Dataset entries
######
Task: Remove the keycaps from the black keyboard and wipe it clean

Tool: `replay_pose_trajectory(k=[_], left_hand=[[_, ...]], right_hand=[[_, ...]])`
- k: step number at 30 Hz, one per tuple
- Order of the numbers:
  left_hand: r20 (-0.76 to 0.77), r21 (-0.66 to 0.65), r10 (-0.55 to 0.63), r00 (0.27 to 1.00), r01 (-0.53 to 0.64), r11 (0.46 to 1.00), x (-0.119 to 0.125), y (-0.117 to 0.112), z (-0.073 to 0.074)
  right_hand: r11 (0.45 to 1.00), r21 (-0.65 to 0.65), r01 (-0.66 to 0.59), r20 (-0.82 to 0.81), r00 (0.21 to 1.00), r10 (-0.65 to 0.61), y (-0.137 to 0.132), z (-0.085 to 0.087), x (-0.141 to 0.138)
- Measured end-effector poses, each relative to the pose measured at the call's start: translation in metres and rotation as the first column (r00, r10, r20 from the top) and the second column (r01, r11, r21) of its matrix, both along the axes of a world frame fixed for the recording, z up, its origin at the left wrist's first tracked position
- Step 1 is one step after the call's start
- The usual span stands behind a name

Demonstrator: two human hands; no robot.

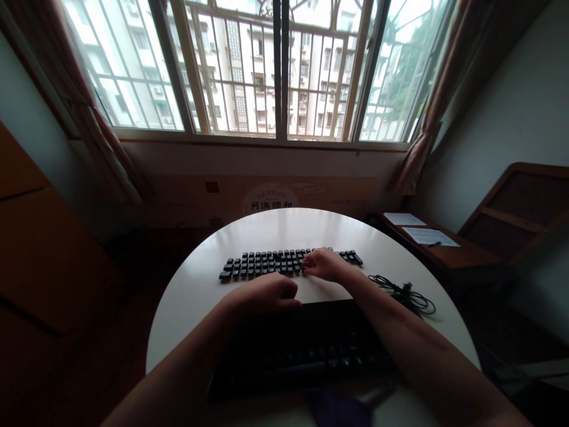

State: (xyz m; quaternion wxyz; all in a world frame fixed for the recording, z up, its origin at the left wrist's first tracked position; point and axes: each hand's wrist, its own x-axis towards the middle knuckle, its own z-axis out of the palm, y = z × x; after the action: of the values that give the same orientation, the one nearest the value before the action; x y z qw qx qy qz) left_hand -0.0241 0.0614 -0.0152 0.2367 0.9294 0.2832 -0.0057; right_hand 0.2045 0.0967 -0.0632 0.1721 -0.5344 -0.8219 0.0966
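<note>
Loose black keycaps (267, 263) lie in rows across the white round table. My right hand (324, 265) reaches into the right part of these rows, its fingertips pinched together at a keycap (304, 268). Closer to me lies a black keyboard (306, 332), dark and partly covered by my forearms; keys show along its near side. My left hand (275, 289) is curled closed at the keyboard's far edge, thumb pointing right. Whatever its fingers may hold is hidden.
A coiled black cable (406, 295) lies right of the keyboard on the round table (186, 332). A blurred purple thing (340, 408) is at the near edge. To the right, papers (430, 236) and a pen rest on a wooden surface (471, 255). A barred window is ahead.
</note>
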Motion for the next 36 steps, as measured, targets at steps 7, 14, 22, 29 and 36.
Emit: replay_pose_trajectory(k=[7, 14, 22, 29, 36], left_hand=[[0.016, 0.003, -0.004, 1.0, 0.004, 1.0, -0.001, 0.0, 0.0], [0.005, -0.01, 0.007, 1.0, -0.007, 1.0, -0.001, -0.001, 0.001], [0.012, 0.002, 0.005, 1.0, -0.005, 1.0, 0.0, 0.0, 0.0], [0.003, -0.011, -0.005, 1.0, 0.005, 1.0, 0.0, 0.0, 0.0], [-0.007, -0.026, -0.005, 1.0, 0.005, 1.0, -0.001, 0.002, 0.002]], right_hand=[[0.999, 0.027, 0.016, 0.031, 0.999, -0.017, 0.0, -0.002, -0.003], [0.998, 0.039, 0.044, 0.058, 0.997, -0.047, -0.001, -0.002, -0.003], [0.997, 0.033, 0.065, 0.107, 0.992, -0.068, -0.001, 0.001, -0.006], [0.994, 0.052, 0.094, 0.115, 0.988, -0.1, -0.004, 0.005, -0.01], [0.972, 0.189, 0.137, 0.018, 0.99, -0.143, -0.016, 0.049, -0.006]])
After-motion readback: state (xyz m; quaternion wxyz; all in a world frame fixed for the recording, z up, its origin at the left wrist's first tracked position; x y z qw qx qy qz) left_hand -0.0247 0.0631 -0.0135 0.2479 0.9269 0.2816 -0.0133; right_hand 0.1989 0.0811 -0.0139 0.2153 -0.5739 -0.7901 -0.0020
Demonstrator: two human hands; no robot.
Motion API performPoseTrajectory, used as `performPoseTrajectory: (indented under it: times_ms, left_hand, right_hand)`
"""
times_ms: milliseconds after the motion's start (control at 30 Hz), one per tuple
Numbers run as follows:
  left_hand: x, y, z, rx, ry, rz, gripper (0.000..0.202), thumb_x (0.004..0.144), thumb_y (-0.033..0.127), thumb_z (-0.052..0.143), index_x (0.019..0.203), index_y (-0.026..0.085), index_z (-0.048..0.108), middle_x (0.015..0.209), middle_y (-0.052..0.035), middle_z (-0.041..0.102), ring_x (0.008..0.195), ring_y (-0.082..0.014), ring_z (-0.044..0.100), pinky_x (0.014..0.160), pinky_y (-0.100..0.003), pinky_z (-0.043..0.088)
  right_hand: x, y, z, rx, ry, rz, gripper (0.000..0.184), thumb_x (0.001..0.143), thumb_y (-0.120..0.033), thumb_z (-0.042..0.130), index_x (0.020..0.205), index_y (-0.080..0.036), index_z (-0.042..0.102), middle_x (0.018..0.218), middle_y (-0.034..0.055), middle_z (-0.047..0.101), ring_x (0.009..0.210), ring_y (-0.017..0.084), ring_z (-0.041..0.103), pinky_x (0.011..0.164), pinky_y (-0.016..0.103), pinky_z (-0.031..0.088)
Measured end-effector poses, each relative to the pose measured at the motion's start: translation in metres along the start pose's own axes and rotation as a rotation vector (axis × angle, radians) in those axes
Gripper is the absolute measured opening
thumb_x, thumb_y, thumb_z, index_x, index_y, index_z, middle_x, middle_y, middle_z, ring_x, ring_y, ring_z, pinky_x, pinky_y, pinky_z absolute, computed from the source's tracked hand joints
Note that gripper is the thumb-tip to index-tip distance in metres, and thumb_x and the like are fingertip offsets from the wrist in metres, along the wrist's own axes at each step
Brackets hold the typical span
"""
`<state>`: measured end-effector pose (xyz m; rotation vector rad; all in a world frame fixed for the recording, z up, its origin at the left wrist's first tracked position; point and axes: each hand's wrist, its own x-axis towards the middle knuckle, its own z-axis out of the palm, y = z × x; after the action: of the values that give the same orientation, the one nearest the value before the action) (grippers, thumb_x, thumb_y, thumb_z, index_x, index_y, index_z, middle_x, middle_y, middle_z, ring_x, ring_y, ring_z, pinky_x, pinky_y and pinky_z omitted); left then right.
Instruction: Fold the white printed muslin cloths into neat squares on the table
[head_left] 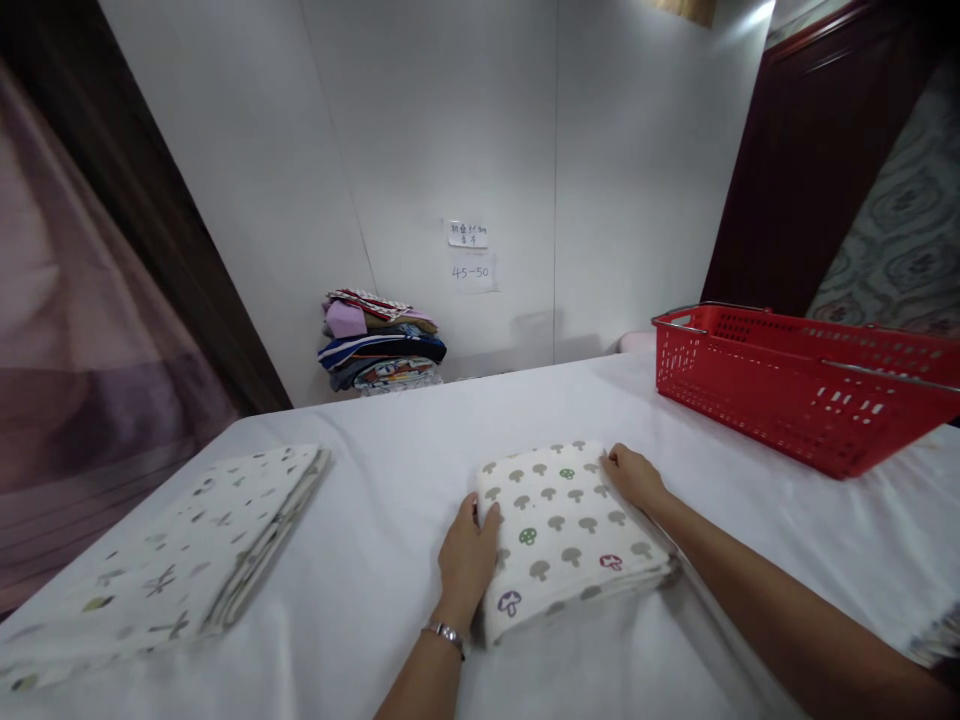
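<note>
A folded white blanket printed with grey, green, red and purple mushrooms lies on the white-covered table, between my two hands. My left hand grips its left edge, thumb on top and the other fingers partly hidden at the side. At the far right corner, my right hand is closed on the edge with curled fingers. Farther left, apart from both hands, lies a second folded cloth, white with a scattered leaf-like print; its layers show along the right side.
A red plastic basket with metal handles stands at the right on the table cover. Behind the table's far edge rises a stack of folded fabrics against the white wall. A pink curtain hangs at the left.
</note>
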<state>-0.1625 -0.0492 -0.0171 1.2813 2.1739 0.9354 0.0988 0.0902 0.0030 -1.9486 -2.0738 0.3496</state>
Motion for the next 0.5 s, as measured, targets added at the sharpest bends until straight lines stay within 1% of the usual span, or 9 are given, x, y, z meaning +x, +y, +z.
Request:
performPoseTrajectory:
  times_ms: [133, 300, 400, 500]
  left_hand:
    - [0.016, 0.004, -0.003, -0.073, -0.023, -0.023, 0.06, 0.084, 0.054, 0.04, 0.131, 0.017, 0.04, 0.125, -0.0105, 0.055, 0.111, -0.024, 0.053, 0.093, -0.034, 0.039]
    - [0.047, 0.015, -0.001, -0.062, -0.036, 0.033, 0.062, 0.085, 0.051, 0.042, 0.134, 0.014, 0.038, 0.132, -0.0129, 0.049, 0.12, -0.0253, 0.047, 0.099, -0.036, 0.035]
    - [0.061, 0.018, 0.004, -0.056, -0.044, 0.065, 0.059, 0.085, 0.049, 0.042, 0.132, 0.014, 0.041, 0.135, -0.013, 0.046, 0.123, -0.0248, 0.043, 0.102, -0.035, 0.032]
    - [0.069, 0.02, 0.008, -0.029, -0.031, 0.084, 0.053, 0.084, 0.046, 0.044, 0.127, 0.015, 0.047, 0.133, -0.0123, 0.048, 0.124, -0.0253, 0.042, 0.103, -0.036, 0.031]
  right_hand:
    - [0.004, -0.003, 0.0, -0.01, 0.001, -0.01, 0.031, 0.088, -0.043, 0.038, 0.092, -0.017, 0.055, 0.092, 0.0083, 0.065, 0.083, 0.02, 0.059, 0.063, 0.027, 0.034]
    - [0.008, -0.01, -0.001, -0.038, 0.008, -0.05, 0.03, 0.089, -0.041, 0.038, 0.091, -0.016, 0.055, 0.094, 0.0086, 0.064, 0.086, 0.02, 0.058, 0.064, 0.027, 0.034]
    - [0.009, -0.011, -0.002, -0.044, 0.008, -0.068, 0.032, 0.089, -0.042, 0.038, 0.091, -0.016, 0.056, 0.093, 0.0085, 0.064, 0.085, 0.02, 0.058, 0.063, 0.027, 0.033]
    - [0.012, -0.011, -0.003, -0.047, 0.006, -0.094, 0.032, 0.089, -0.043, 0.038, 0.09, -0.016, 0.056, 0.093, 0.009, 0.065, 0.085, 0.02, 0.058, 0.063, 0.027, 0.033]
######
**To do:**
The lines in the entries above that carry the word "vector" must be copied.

**The completed task:**
Measured end-effector poses, each relative to the pose measured at the motion's start: translation in metres along the start pose's own axes and rotation as a rotation vector (axis × angle, radians) in those axes
`<state>`: measured end-effector pose (xyz m; rotation vector rad; all in a world frame fixed for the recording, z up, its origin at the left wrist's first tracked position; point and axes: each hand's wrist, its own x-axis towards the middle knuckle, its own z-axis out of the palm, y = z × x; after the action: of the values that give the same orientation, the one nearest the value before the action) (grippers, thumb_x, thumb_y, thumb_z, index_x, index_y, index_z, middle_x, middle_y, middle_z, ring_x, ring_y, ring_z, pinky_x, pinky_y and pinky_z omitted); left then right.

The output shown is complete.